As I’ve worked through a couple projects now, I realized I don’t fully understand the nuances of parametric types, and specifically when used with StaticArrays. My goal of course is to get all the performance I can, but with as little parametric definition as possible. I set up some tests to better understand the type instabilities I consistently see in my models. I basically tested every combination I could think of from no parametric types at all, to sort of partially parameterized types i.e.
struct Type3{T<:AbstractFloat} <: AbstractType1
value::T
array::SVector{3,T}
matrix::SMatrix{3,3,T}
end
to fully parameterized type i.e.
struct Type4{T1<:AbstractFloat,T2<:SVector{3,T1},T3<:SMatrix{3,3,T1}} <: AbstractType1
value::T1
array::T2
matrix::T3
end
and then parameterized vs not parameterized functions and abstract types.
A couple questions:
The following produces 2 allocations per call
abstract type AbstractType1 end
struct Type3{T<:AbstractFloat} <: AbstractType1
value::T
array::SVector{3,T}
matrix::SMatrix{3,3,T}
end
t3 = Type3(1.0, a, m)
f1(in::AbstractType1) = in.matrix * in.array
julia> @btime f1($t3)
113.508 ns (2 allocations: 64 bytes)
I noticed during @code_warntype in later tests that when I had no allocations, SMatrix was defined as SMatrix{3,3,T,9}. For the above case, @code_warntype had SMatrix{3,3,T} in red text. If I change Type3.matrix to be SMatrix{3,3,T,9}, I get:
struct Type8{T<:AbstractFloat} <: AbstractType1 #similar to Type3 but with a 9 in SMatrix
value::T
array::SVector{3,T}
matrix::SMatrix{3,3,T,9}
end
julia> @btime f1($t8)
2.500 ns (0 allocations: 0 bytes)
Question 1: Why is that? I’ve pretty much never defined that 4th type argument in my SMatrices, but I suppose now I will.

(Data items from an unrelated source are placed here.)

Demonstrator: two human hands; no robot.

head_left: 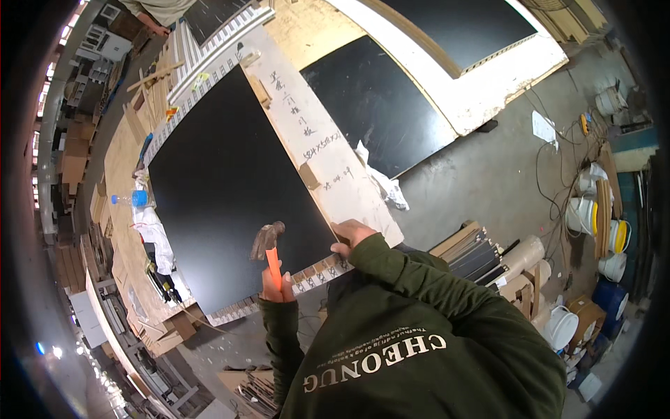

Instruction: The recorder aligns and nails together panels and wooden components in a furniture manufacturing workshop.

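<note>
A wooden bench [115, 171] carries a large black panel [227, 178], which lies flat and reaches the near edge, above a patterned strip. Along the panel's right side runs a long pale board [331, 146] with dark handwritten characters and figures. The olive-green sweatshirt [447, 314] has white printed lettering across the chest, a large line beside smaller ones. By the panel's near right corner, the right hand [352, 235] is half-curled, fingers over the pale board and thumb at the panel's right edge; whether it grips anything cannot be told. The left hand [278, 286] is closed around the orange handle of a claw hammer [268, 244], whose dark head is over the panel, near the bench's near edge. Toward the bench's left edge lies a clear bottle [130, 199] with blue on it, its label too small to read.
</note>
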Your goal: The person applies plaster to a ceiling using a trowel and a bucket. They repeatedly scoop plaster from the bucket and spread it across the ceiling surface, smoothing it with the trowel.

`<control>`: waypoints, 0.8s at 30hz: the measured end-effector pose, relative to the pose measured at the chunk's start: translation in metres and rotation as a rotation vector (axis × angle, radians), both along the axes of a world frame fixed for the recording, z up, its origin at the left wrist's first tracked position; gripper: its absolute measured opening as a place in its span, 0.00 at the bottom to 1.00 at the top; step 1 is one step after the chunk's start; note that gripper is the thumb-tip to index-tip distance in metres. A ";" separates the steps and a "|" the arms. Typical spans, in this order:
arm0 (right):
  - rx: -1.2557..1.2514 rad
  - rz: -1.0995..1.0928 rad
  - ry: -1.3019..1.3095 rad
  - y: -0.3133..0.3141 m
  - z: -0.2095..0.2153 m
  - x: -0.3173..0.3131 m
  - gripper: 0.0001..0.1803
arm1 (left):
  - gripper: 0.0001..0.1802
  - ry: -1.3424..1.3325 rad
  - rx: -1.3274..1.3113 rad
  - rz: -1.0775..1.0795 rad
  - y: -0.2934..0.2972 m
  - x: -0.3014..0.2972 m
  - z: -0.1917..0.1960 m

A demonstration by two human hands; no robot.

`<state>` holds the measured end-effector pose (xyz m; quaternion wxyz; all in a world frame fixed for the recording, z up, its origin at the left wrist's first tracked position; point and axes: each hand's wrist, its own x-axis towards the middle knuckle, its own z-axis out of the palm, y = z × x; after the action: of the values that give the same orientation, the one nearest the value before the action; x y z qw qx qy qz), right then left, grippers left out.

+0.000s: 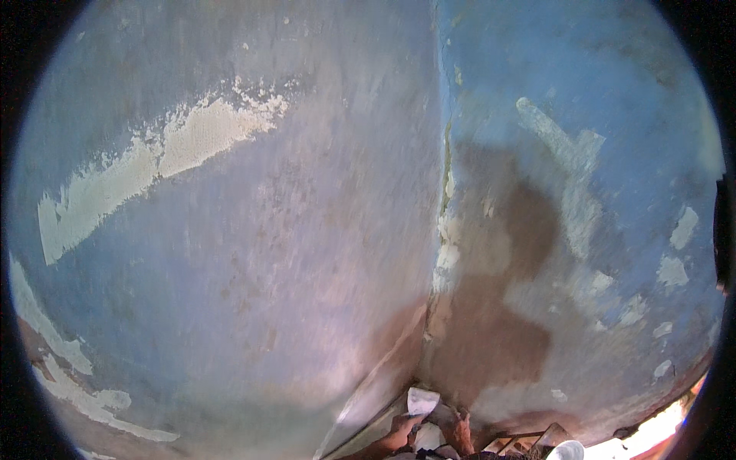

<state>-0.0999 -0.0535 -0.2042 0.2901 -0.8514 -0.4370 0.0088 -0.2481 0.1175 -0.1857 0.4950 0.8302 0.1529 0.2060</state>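
At the lower edge, just below the corner where two walls meet, are both my hands, small and partly cut off. My left hand (402, 431) looks closed at the lower end of a flat white piece (422, 401); whether this is a filler-coated blade or something else, I cannot tell. Close beside it is my right hand (460, 431), its fingers pointing up and mostly hidden. Between the hands shows another white thing (429, 437), too small to name. Above them runs the corner crack (448, 172), with white filler (446, 257) along its lower part.
The blue-grey left wall (230, 253) carries a broad white patch (203, 134). More pale patches (583, 192) mark the blue right wall (636, 100), where a shadow (506, 307) falls. A white rounded object (566, 451) and a brown slatted thing (529, 443) are at lower right.
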 end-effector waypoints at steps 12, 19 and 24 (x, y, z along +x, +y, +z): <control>-0.350 -0.083 -0.012 -0.018 -0.080 0.016 0.08 | 0.16 0.288 -0.806 0.043 -0.029 0.011 0.102; 0.987 -0.553 0.766 -0.136 -0.020 0.043 0.14 | 0.13 0.235 -1.254 0.123 0.007 0.008 0.045; 0.583 -1.129 0.120 -0.278 0.014 0.060 0.20 | 0.11 0.377 -1.305 0.104 0.009 0.011 0.098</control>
<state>-0.0398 -0.3316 -0.1900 0.4940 -0.8346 0.1115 -0.2168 -0.2373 0.1263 -0.0881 0.8488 0.3749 0.3691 -0.0531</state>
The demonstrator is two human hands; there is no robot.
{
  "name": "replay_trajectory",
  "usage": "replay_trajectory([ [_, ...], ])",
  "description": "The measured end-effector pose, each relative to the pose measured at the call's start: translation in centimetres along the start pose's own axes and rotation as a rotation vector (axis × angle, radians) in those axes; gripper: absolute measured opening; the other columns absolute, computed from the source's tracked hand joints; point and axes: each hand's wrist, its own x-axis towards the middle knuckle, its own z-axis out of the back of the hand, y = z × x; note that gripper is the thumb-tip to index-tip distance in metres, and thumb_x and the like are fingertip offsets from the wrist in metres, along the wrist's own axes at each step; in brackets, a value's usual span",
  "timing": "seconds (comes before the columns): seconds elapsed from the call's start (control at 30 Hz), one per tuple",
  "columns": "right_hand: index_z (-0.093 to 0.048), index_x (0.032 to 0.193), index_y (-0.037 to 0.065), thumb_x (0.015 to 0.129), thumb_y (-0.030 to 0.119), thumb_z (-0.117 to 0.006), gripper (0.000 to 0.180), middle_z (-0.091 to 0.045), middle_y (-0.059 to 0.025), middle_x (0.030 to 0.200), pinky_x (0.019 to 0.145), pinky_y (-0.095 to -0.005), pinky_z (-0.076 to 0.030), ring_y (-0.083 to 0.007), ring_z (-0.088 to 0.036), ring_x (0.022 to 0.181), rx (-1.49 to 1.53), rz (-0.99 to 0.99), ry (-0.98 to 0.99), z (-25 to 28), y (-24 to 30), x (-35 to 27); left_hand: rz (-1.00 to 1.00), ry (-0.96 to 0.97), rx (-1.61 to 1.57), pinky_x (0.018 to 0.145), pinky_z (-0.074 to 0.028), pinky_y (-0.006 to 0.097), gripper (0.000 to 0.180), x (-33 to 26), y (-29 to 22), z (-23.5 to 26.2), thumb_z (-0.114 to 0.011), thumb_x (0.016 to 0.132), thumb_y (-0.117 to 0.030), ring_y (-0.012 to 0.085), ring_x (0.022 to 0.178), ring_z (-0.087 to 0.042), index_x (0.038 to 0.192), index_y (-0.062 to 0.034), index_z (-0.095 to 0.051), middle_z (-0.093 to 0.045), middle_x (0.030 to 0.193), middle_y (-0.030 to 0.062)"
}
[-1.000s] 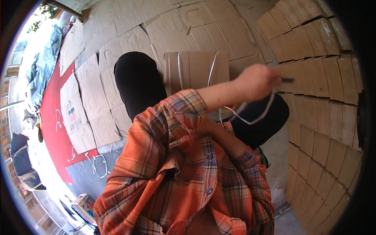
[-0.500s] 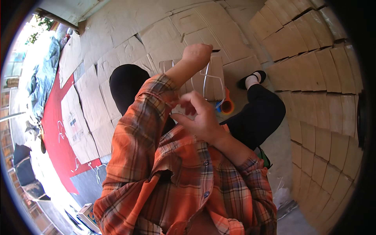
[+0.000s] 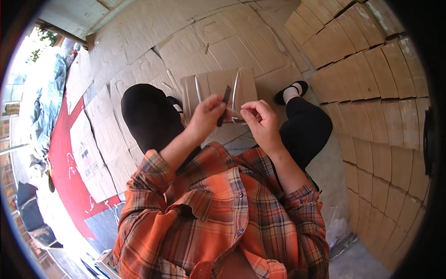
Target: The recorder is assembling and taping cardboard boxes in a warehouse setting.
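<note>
My left hand (image 3: 206,116) is closed around a dark flat blade (image 3: 224,106), which stands slanted above the near edge of a cardboard box (image 3: 216,76). Two bands of white string (image 3: 236,83) run across the top of that box. Just right of the blade, my right hand (image 3: 264,123) pinches thumb and forefinger together on what looks like a thin end of the string. A small white knot or tuft shows below, at the box's near edge. The two hands are close but apart.
My bent legs in black trousers (image 3: 148,116) flank the box. Flattened cardboard sheets (image 3: 134,69) cover the floor. Stacks of folded cardboard (image 3: 371,79) rise along the right. A red sheet (image 3: 65,162) with white string scraps lies at the left.
My left hand has drawn back from beyond the box towards me with the blade. The right hand has moved forward and right, and its fingers have closed. The loose string loop over the box now lies flat.
</note>
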Motion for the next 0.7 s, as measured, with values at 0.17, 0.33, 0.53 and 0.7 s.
replay_trajectory([
  [0.17, -0.063, 0.101, -0.004, 0.089, 0.007, -0.061, 0.017, -0.060, -0.0037, 0.089, 0.067, -0.0224, -0.049, -0.0112, -0.061, 0.077, 0.250, -0.138, 0.235, -1.8, -3.3, -2.2, -0.151, 0.042, -0.017, 0.060, -0.043, 0.022, 0.026, -1.0, 5.2, -1.7, -0.044, 0.093, 0.000, 0.0075, 0.068, -0.051, 0.119, -0.0028, -0.048, -0.055, 0.081, 0.0006],
  [0.33, -0.065, 0.096, -0.003, 0.087, 0.009, -0.063, 0.015, -0.061, -0.0032, 0.082, 0.064, -0.0223, -0.047, -0.0093, -0.058, 0.072, 0.568, -0.472, 0.236, -1.4, -4.7, -2.3, -0.147, 0.118, 0.161, 0.063, -0.043, 0.020, 0.037, -1.3, 4.8, -2.6, -0.046, 0.093, -0.001, 0.0057, 0.075, -0.052, 0.130, -0.0051, -0.041, -0.055, 0.089, 0.0004],
  [0.53, -0.064, 0.088, 0.000, 0.091, 0.013, -0.058, 0.015, -0.061, 0.0001, 0.073, 0.059, -0.0217, -0.045, -0.0078, -0.057, 0.066, 0.455, -0.378, 0.088, 0.4, -6.5, -1.5, -0.183, -0.067, 0.142, 0.071, -0.048, 0.027, 0.038, 0.7, 8.5, -1.4, -0.054, 0.088, -0.003, 0.0154, 0.084, -0.058, 0.126, -0.0045, -0.049, -0.059, 0.094, 0.0062],
  [0.7, -0.057, 0.085, 0.003, 0.093, 0.017, -0.052, 0.017, -0.060, -0.0066, 0.065, 0.056, -0.0257, -0.043, -0.0110, -0.058, 0.064, 0.147, -0.475, 0.163, 4.2, -5.4, 1.0, -0.171, -0.259, 0.856, 0.077, -0.049, 0.035, 0.032, 3.6, 11.1, 3.5, -0.070, 0.075, -0.019, 0.0244, 0.092, -0.058, 0.105, -0.0086, -0.065, -0.058, 0.099, 0.0115],
])
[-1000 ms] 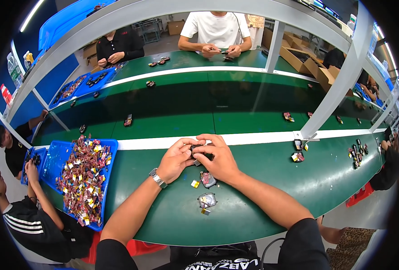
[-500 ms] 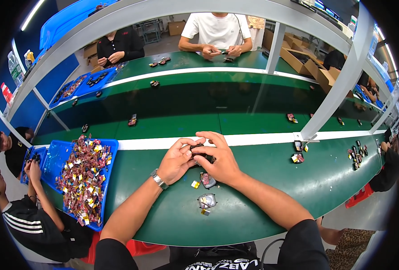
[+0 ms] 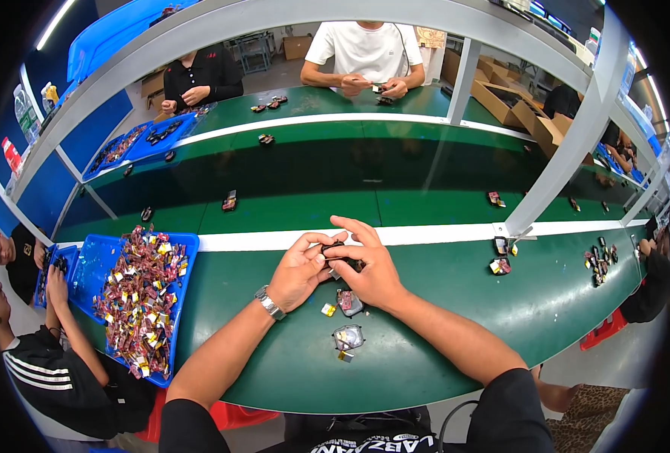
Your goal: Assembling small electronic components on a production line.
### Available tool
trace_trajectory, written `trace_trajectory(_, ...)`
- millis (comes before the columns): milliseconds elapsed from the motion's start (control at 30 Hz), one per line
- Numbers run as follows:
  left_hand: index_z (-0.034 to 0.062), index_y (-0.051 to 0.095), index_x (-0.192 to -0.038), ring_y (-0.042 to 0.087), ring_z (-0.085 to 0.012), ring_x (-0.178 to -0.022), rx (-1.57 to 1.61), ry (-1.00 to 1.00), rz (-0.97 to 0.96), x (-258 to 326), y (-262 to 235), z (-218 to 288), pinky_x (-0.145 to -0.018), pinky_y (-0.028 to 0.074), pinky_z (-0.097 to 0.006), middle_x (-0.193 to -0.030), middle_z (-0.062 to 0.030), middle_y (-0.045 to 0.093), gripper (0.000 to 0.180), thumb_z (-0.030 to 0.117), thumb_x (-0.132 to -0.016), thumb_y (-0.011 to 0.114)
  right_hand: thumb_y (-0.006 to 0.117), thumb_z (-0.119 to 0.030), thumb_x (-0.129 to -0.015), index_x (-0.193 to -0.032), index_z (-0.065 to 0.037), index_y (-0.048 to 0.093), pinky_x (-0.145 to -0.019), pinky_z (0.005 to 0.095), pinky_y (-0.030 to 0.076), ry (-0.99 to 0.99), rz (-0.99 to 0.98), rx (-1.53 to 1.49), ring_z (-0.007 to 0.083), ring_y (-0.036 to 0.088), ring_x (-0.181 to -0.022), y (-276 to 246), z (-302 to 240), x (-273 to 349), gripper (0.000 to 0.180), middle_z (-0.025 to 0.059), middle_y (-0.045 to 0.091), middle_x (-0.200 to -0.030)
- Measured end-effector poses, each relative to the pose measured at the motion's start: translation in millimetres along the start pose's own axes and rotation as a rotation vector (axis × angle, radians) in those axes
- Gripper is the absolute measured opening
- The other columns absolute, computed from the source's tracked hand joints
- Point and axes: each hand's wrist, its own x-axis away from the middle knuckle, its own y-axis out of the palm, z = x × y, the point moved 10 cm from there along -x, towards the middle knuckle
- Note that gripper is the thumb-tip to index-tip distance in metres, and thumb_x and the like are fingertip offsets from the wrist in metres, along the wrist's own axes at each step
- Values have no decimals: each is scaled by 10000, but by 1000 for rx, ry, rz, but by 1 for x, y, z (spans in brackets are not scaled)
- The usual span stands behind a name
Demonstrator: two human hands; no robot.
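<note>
Both hands meet over the green table edge strip around a small black casing (image 3: 333, 250), mostly hidden by the fingers. My left hand (image 3: 297, 275) closes on its left side with thumb and fingers. My right hand (image 3: 369, 268) grips it from the right, its index finger raised off. Just below the hands lies a dark casing with a reddish circuit board (image 3: 348, 303), and a small white-and-yellow piece (image 3: 328, 309) sits beside it. Nearer me rests a grey, clear-looking casing (image 3: 348, 337) with another yellow-and-white piece (image 3: 345, 355) at its lower edge.
At left, a blue tray (image 3: 191, 260) is heaped with reddish circuit boards. Behind the white strip, a green belt (image 3: 312, 208) carries scattered casings. A grey post (image 3: 569, 136) rises at right, near two casings (image 3: 500, 266) and a farther cluster (image 3: 600, 260). Co-workers sit opposite and at left.
The casings on the belt have shifted slightly to the right. My right index finger has lifted a little. Across the table, a co-worker's hands have turned a small piece.
</note>
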Motion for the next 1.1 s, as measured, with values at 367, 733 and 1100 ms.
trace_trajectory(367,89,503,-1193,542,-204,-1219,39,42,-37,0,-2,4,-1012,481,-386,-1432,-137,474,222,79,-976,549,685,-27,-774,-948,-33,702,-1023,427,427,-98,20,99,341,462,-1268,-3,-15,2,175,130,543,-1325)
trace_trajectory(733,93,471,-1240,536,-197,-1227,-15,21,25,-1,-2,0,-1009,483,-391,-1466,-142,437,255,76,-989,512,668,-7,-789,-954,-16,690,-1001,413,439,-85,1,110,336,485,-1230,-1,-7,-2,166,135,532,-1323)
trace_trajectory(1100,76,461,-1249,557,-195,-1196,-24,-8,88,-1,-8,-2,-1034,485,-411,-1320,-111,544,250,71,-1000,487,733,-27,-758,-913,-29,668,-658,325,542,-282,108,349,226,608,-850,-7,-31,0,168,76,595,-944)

Going through my test cases, the minimum parameter definition required to achieve 0 allocations was :
abstract type AbstractType1 end
struct Type9 <: AbstractType1
value::Float64
array::SVector{3,Float64}
matrix::SMatrix{3,3,Float64,9}
end
f1(in::AbstractType1) = in.matrix * in.array
I didn’t have to parameterize the type, abstract type or the function i.e.
abstract type AbstractType2{T} end
f2(in::T) where {T<:AbstractType1} = in.matrix * in.array
This is probably too generic to ask but
Question 2: Are there additional advantages above allocations for parameterizing the type, abstract type or the function? Should it be considered a best practice to always parameterize if it can be?
Perhaps my examples are too simple to really see the nuance, but maybe there’s an obvious answer there. Again, the goal is to not parameterize those if I don’t need to (or to really understand why I need to).
Question 3: Is there an advantage for writing what I called fully parameterized types vs partially parameterized types? i.e.
struct Type3{T<:AbstractFloat} <: AbstractType1
value::T
array::SVector{3,T}
matrix::SMatrix{3,3,T}
end
struct Type4{T1<:AbstractFloat,T2<:SVector{3,T1},T3<:SMatrix{3,3,T1}} <: AbstractType1
value::T1
array::T2
matrix::T3
end
Obviously for really big structs, Type3 would be preferred vs defining a T for every field, but I have seen code that does that. I’m wondering if maybe it’s safer and makes more sense to the compiler to parameterize every field?
I feel like I always go over board with parameterization, yet still run in to type instabilities regularly. I may have asked the questions in a weird way since I clearly don’t fully understand these concepts yet, but I’m hoping to gain some more intuition on these topics.